PROVIDED MATERIAL:
********************
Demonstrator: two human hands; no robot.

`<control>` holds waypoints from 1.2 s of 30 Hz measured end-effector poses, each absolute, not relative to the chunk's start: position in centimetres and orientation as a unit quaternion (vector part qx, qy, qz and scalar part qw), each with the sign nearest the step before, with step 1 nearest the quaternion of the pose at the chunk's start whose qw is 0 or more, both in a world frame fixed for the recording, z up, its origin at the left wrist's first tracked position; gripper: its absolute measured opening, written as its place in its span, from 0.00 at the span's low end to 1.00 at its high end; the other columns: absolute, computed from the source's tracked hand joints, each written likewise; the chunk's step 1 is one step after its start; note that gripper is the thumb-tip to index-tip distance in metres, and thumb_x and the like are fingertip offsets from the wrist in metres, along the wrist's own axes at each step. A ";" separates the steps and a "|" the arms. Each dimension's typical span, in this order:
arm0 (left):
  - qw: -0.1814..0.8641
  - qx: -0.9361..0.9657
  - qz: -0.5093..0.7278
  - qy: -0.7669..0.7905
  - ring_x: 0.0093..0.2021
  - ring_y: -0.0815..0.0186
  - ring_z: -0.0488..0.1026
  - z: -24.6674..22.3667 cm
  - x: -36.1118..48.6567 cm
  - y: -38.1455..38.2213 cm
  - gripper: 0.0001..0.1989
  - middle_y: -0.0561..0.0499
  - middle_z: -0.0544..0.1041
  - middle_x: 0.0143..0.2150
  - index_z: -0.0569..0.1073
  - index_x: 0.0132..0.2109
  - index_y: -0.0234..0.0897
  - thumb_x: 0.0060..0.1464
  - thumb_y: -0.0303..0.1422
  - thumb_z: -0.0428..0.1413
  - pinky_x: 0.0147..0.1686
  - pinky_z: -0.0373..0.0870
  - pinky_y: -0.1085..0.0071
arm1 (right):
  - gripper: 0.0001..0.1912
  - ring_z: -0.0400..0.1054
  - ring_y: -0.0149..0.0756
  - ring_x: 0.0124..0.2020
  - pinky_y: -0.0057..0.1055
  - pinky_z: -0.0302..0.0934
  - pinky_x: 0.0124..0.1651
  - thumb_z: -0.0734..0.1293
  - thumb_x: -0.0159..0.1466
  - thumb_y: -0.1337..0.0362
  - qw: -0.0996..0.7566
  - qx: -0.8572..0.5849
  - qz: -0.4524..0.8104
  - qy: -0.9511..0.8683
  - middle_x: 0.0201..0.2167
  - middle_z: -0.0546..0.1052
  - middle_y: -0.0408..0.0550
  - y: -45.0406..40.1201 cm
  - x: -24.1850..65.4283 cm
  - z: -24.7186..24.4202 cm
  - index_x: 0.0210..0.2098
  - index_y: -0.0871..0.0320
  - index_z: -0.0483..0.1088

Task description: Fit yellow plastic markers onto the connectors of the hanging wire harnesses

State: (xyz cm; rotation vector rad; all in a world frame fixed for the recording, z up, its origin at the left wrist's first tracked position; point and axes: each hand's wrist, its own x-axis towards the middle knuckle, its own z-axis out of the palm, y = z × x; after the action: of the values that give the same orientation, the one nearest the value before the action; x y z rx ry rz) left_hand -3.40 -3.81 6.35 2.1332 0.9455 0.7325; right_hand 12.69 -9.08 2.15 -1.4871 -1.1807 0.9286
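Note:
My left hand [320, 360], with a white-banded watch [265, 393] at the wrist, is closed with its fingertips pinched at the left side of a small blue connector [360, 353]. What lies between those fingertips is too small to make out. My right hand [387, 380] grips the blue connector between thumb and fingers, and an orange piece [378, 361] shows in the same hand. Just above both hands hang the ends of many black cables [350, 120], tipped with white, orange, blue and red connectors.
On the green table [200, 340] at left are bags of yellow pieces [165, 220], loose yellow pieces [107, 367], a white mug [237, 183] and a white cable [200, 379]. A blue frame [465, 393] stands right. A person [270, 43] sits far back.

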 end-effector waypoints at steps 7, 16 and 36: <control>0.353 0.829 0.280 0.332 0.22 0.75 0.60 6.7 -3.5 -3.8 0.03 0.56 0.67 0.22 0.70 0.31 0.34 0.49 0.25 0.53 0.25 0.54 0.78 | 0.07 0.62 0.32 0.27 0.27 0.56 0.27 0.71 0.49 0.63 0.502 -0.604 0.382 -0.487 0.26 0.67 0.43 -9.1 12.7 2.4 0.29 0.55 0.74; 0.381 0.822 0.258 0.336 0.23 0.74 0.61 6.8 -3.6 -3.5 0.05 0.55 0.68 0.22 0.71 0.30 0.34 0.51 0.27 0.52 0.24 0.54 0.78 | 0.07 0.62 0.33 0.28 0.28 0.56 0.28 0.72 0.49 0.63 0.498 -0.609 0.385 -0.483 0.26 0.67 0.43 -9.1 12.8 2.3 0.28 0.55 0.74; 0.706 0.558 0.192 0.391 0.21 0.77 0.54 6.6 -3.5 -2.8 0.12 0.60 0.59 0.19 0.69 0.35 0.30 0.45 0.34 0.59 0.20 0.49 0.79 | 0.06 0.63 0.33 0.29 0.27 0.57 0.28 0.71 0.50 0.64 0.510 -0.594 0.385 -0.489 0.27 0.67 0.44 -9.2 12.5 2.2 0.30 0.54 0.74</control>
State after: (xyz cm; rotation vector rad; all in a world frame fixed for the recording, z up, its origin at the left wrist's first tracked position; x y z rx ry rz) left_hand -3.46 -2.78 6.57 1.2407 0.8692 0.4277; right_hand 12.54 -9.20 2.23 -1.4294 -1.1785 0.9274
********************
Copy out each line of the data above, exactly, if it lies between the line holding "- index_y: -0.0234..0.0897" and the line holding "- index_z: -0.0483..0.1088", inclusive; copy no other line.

RESPONSE BOX:
  - index_y: -0.0234..0.0897
  - thumb_x: 0.0060..0.1464
  - thumb_y: -0.0303..0.1422
  - thumb_z: -0.0428..0.1413
  - pinky_x: 0.0147..0.1686
  - pinky_z: -0.0373..0.0870
  - pinky_y: -0.1085..0.0071
arm1 (right):
  - gripper: 0.0001..0.1912
  - ring_z: -0.0400..0.1054
  - ring_y: -0.0149..0.0756
  - ring_x: 0.0124..0.2020
  - pinky_y: -0.0057..0.1055
  - pinky_z: -0.0302..0.0934
  - pinky_x: 0.0124..0.1651
  - thumb_z: -0.0734..0.1293
  - thumb_x: -0.0159..0.1466
  - thumb_y: -0.1337..0.0362
  - qw: -0.0996..0.7566
  - qx: -0.8572..0.5849
  - qz: -0.4524..0.8104
  - qy: -0.9511..0.8683
  - middle_x: 0.0201..0.2167
  - middle_z: -0.0546..0.1052
  - middle_y: -0.0408..0.0550
  - y: -45.0406..40.1201 cm
  - x: -24.1850..65.4283 cm
  - z: -24.7186..24.4202 cm
  - index_x: 0.0210..0.2098
  - index_y: -0.0871..0.0320
  - index_z: -0.0483..0.1088

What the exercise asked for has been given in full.